IRI: An Internationalized Resource Identifier. Like a URL, but more general. A distributed, structured, persistent identifier.

JSON: JavaScript Object Notation. A simple way to represent data structures for computers that humans don’t have too hard a time writing or reading. The way Profiles are represented in this specification.

JSON Schema: JSON Schema are a way to describe and constrain the form of JSON documents. This specification adheres to Draft-07 version of the JSON Schema specification.

JSON-LD: JSON-LD turns JSON into Linked Data, making it easy to use with Linked Data tools and integrate with other datasets.

JSONPath: JSONPath provides a way to address parts of JSON documents using a JSONPath expression.

Language Map: A Language Map expresses multiple language-specific values at once. While used in the xAPI specification essentially identically, the controlling specification is JSON-LD Language Maps.

Learning Record Provider: As in the Experience API specification, anything creating Learning Records (xAPI Statements and Document Resources).

Media Type: A media type is a simple, structured way to refer to particular types of content. Also known as MIME Type or Content Type.

Pattern: One way a series of Statements following a Profile could look. Defined by this specification.

Profile: A profile is the human and/or machine-readable documentation of application-specific concepts, statement patterns, extensions, and statement templates used when implementing xAPI in a particular context. A profile is a way to talk about Concepts, Statement Templates, and Patterns for Experience API data in a particular context, and in particular to describe them so machines can do some processing automatically.

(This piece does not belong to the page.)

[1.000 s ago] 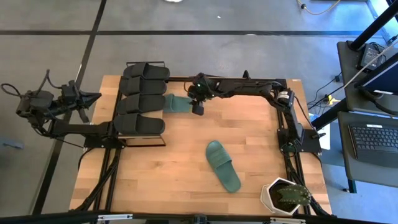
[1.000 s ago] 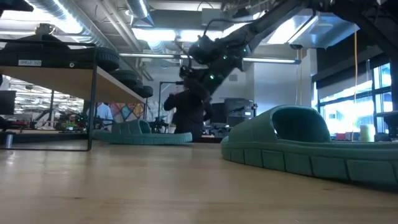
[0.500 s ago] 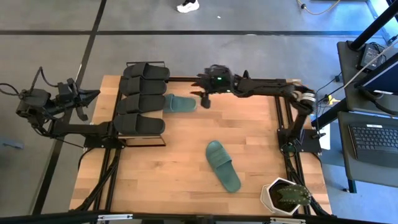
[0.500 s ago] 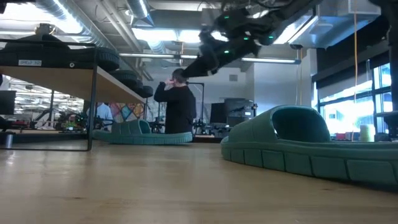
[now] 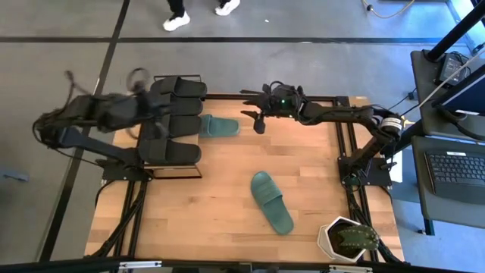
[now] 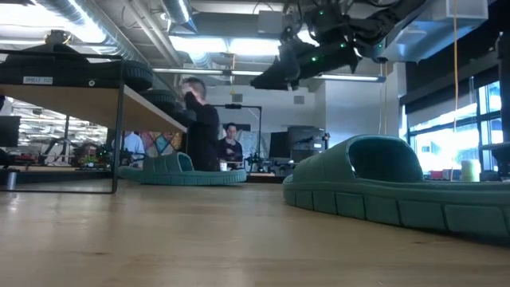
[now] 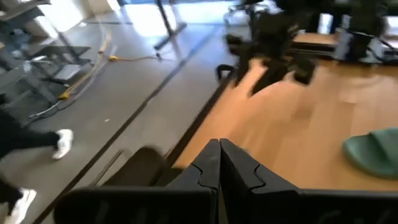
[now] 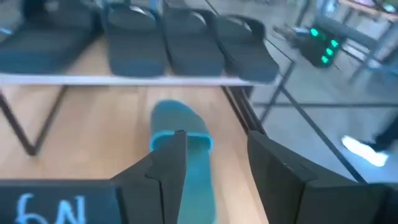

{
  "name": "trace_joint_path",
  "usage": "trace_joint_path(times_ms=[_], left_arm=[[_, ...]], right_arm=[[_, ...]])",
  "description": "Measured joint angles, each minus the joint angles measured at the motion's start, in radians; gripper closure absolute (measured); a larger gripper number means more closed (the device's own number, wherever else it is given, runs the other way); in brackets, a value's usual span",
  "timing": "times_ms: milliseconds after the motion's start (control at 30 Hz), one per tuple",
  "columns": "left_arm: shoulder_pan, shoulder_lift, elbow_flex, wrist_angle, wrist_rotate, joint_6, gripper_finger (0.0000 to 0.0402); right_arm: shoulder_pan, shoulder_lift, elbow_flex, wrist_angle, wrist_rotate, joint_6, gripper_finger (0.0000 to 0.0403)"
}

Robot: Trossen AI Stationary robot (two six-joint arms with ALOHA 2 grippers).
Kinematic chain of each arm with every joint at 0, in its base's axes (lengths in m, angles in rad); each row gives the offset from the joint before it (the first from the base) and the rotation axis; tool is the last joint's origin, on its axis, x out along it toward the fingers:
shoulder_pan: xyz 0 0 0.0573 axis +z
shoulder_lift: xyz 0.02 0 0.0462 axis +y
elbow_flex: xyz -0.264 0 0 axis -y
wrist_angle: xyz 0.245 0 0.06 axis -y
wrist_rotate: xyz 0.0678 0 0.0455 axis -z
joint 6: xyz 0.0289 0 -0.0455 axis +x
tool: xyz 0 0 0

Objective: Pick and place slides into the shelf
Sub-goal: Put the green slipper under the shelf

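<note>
From above, four black rubber slide sandals [image 5: 173, 117] lie on the small wood-topped, black-framed shelf [image 5: 198, 168], one teal rubber slide [image 5: 218, 126] sits just beside it, and another teal slide [image 5: 272, 202] lies mid-table. The right gripper [image 5: 258, 121] hovers near the first teal slide, jaws parted and empty. The left gripper [image 5: 161, 112] is over the shelf. Its wrist view shows the fingers [image 7: 219, 167] pressed together, holding nothing.
</note>
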Motion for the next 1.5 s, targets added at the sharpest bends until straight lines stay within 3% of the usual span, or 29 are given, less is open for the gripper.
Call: trace_joint_path(times_ms=[133,233,467,633,800,1000,1500], left_arm=[[0.054,0.228,0.199,-0.008,0.089,0.041,0.0401],[0.123,0.373,0.337,-0.037,0.165,0.068,0.0401],[0.291,0.616,0.55,-0.125,0.305,0.096,0.0401],[0.417,0.735,0.608,-0.13,0.385,0.142,0.0401],[0.519,0.851,0.637,-0.129,0.514,0.183,0.0401],[0.57,0.981,0.638,-0.127,0.514,0.22,0.0401],[0.572,1.299,0.638,-0.135,0.489,0.2,0.0401]], right_arm=[[-0.014,-0.025,0.0,-0.157,0.132,-0.005,0.0234],[-0.026,-0.059,-0.035,-0.206,0.147,-0.025,0.0234],[-0.051,-0.24,-0.335,0.093,0.101,0.021,0.0234],[-0.046,-0.341,-0.509,0.223,0.088,0.081,0.0234],[-0.041,-0.371,-0.559,0.233,0.094,0.139,0.0234],[-0.042,-0.368,-0.563,0.232,0.097,0.157,0.0234],[-0.042,-0.367,-0.563,0.17,0.096,0.157,0.0234]])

Profile Author: Some person or group writing a Profile.

Profile Server: A place to find, browse, and query Profiles, vocabulary concepts, and other profile metadata.

Profile Validator: Any person or machine attempting to verify if the rules in a Profile are followed for a particular set of data.

Profile version: A Profile at a particular point in time.

PROV: PROV models the provenance of things. In this specification, PROV is used to provide rich versioning support.

RDF: The Resource Description Framework standardizes the exchange of semantic data by describing an information model of subject, predicate, and object.

Registration: An Experience API Registration. This specification uses registration to connect Statements that are following the same Pattern or Patterns.

SKOS: The Simple Knowledge Organization System provides the building blocks to describe and relate Concepts.

SPARQL: SPARQL is a query language for RDF data.

Statement: An Experience API Statement. The core unit of recorded data in the Experience API.

Statement Template: A set of rules for how Statements using certain Concepts should look. Defined by this specification.

StatementRef: An Experience API Statement Reference. Used for pointing at a second Statement from a first.

Subregistration: When multiple Patterns are being followed within a registration, subregistration is an extension specific to this specification to distinguish between them.

Verb: An Experience API Verb. This specification helps Profile Authors provide additional metadata about verbs they control.

xAPI Profile Processor Library: A programming library implementing the algorithms described in this specification.